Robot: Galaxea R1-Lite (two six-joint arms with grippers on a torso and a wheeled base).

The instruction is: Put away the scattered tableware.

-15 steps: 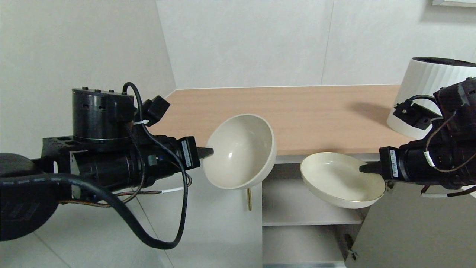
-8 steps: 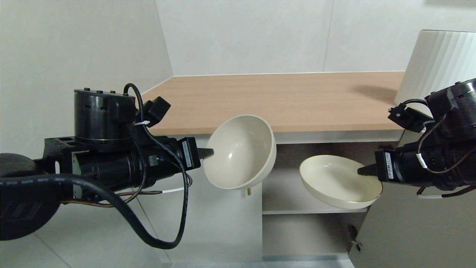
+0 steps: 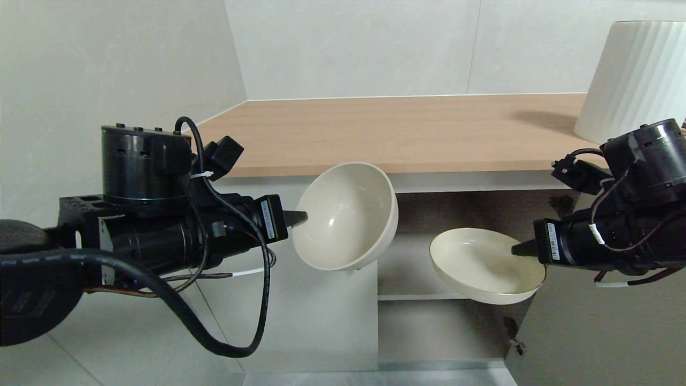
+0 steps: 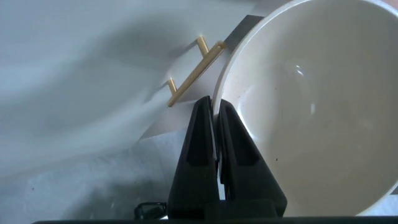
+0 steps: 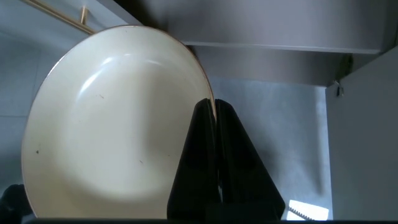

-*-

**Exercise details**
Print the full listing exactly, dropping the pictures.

**Expected answer**
Robot: Galaxea R1-Lite (two six-joint arms with grippers on a torso and a wheeled base).

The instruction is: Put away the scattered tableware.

-15 steps: 
-8 steps: 
+0 steps: 
+0 steps: 
+0 steps: 

Here the exercise is finished.